### REQUIRED ACTION
Whatever appears in the data below, copy it exactly.

### RECORDED INFORMATION
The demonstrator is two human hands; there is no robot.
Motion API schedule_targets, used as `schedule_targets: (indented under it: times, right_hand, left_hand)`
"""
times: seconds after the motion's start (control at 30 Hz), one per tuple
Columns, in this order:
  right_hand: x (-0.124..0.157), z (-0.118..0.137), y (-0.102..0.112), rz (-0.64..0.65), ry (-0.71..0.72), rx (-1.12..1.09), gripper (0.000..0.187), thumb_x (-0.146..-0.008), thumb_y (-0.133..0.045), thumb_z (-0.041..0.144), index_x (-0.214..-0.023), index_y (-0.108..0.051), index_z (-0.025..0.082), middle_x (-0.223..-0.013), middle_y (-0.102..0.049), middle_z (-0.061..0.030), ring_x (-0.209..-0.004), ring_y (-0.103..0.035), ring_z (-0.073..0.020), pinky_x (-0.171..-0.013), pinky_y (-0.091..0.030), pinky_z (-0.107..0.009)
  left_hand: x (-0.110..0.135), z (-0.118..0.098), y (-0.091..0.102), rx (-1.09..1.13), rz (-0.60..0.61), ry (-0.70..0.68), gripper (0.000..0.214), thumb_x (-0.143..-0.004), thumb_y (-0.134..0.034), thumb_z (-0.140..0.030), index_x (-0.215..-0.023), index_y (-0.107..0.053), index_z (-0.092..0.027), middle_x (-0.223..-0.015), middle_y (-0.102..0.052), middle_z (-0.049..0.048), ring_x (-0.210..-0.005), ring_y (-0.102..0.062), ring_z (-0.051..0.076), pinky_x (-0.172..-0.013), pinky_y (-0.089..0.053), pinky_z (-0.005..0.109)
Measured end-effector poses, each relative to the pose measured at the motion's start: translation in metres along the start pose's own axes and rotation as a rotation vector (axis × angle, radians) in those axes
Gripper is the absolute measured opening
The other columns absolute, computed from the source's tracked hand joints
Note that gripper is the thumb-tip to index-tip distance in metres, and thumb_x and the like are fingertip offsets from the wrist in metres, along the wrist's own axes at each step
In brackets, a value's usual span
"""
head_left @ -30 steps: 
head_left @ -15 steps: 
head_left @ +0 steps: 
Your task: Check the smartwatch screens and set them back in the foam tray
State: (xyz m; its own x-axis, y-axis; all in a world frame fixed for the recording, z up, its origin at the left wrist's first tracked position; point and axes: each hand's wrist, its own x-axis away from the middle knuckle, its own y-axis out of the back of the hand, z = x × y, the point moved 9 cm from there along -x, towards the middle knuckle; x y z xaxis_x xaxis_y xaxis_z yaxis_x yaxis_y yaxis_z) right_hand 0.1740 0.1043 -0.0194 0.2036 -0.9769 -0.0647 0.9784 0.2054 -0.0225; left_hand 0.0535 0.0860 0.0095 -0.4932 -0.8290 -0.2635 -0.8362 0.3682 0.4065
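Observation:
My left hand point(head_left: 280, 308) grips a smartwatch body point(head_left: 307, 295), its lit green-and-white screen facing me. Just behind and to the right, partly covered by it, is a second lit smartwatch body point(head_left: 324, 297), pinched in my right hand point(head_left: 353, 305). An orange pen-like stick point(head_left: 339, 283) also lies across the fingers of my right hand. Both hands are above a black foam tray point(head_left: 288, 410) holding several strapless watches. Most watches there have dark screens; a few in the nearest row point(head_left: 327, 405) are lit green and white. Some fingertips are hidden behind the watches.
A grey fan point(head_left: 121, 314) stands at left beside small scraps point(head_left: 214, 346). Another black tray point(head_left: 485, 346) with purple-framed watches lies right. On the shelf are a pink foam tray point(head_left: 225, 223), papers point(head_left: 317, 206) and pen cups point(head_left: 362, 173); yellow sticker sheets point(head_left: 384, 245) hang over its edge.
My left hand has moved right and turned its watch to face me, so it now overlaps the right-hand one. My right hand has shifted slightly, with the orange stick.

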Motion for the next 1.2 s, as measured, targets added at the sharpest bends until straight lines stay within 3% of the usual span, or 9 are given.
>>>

### TASK RESULT
The demonstrator is two human hands; there is no robot.
Motion API schedule_targets, used as `schedule_targets: (indented under it: times, right_hand, left_hand)`
"""
times: seconds after the motion's start (control at 30 Hz), one per tuple
Columns, in this order:
  right_hand: x (-0.124..0.157), z (-0.118..0.137), y (-0.102..0.112), rz (-0.64..0.65), ry (-0.71..0.72), rx (-1.12..1.09), gripper (0.000..0.187), thumb_x (-0.146..-0.008), thumb_y (-0.133..0.045), thumb_z (-0.041..0.144), index_x (-0.214..-0.023), index_y (-0.108..0.051), index_z (-0.025..0.082), middle_x (-0.223..-0.013), middle_y (-0.102..0.049), middle_z (-0.061..0.030), ring_x (-0.209..-0.004), ring_y (-0.103..0.035), ring_z (-0.073..0.020), pinky_x (-0.171..-0.013), pinky_y (-0.091..0.030), pinky_z (-0.107..0.009)
  left_hand: x (-0.110..0.135), z (-0.118..0.098), y (-0.091..0.102), rx (-1.09..1.13), rz (-0.60..0.61), ry (-0.70..0.68), gripper (0.000..0.214), thumb_x (-0.143..-0.004), thumb_y (-0.134..0.034), thumb_z (-0.140..0.030), index_x (-0.215..-0.023), index_y (-0.107..0.053), index_z (-0.092..0.027), middle_x (-0.223..-0.015), middle_y (-0.102..0.052), middle_z (-0.049..0.048), ring_x (-0.210..-0.005), ring_y (-0.102..0.062), ring_z (-0.051..0.076), pinky_x (-0.172..-0.013), pinky_y (-0.089..0.053), pinky_z (-0.005..0.109)
Measured end-effector poses, each relative to the pose measured at the motion's start: translation in metres along the start pose's own axes and rotation as a rotation vector (axis × angle, radians) in those axes
Gripper is the absolute measured opening
The other columns absolute, computed from the source's tracked hand joints
Note that gripper is the thumb-tip to index-tip distance in metres, and thumb_x and the like are fingertip offsets from the wrist in metres, along the wrist's own axes at each step
In brackets, a value's usual span
"""
head_left @ -30 steps: 
head_left @ -15 steps: 
head_left @ +0 steps: 
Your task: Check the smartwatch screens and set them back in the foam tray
State: (xyz m; its own x-axis, y-axis; all in a world frame fixed for the recording, z up, its origin at the left wrist's first tracked position; point and axes: each hand's wrist, its own x-axis away from the middle knuckle, its own y-axis out of the back of the hand, z = x × y, the point moved 9 cm from there along -x, towards the middle knuckle; x y z xaxis_x xaxis_y xaxis_z yaxis_x yaxis_y yaxis_z) right_hand 0.1740 0.1043 -0.0194 0.2036 -0.9769 -0.0647 0.9784 0.2054 -0.0225; left_hand 0.0535 0.0860 0.0095 -0.4932 -0.8290 -0.2635 -0.8362 0.3682 0.4065
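Observation:
My left hand point(head_left: 280, 308) grips a smartwatch body point(head_left: 307, 295), its lit green-and-white screen facing me. Just behind and to the right, partly covered by it, is a second lit smartwatch body point(head_left: 324, 297), pinched in my right hand point(head_left: 353, 305). An orange pen-like stick point(head_left: 339, 283) also lies across the fingers of my right hand. Both hands are above a black foam tray point(head_left: 288, 410) holding several strapless watches. Most watches there have dark screens; a few in the nearest row point(head_left: 327, 405) are lit green and white. Some fingertips are hidden behind the watches.
A grey fan point(head_left: 121, 314) stands at left beside small scraps point(head_left: 214, 346). Another black tray point(head_left: 485, 346) with purple-framed watches lies right. On the shelf are a pink foam tray point(head_left: 225, 223), papers point(head_left: 317, 206) and pen cups point(head_left: 362, 173); yellow sticker sheets point(head_left: 384, 245) hang over its edge.
My left hand has moved right and turned its watch to face me, so it now overlaps the right-hand one. My right hand has shifted slightly, with the orange stick.
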
Motion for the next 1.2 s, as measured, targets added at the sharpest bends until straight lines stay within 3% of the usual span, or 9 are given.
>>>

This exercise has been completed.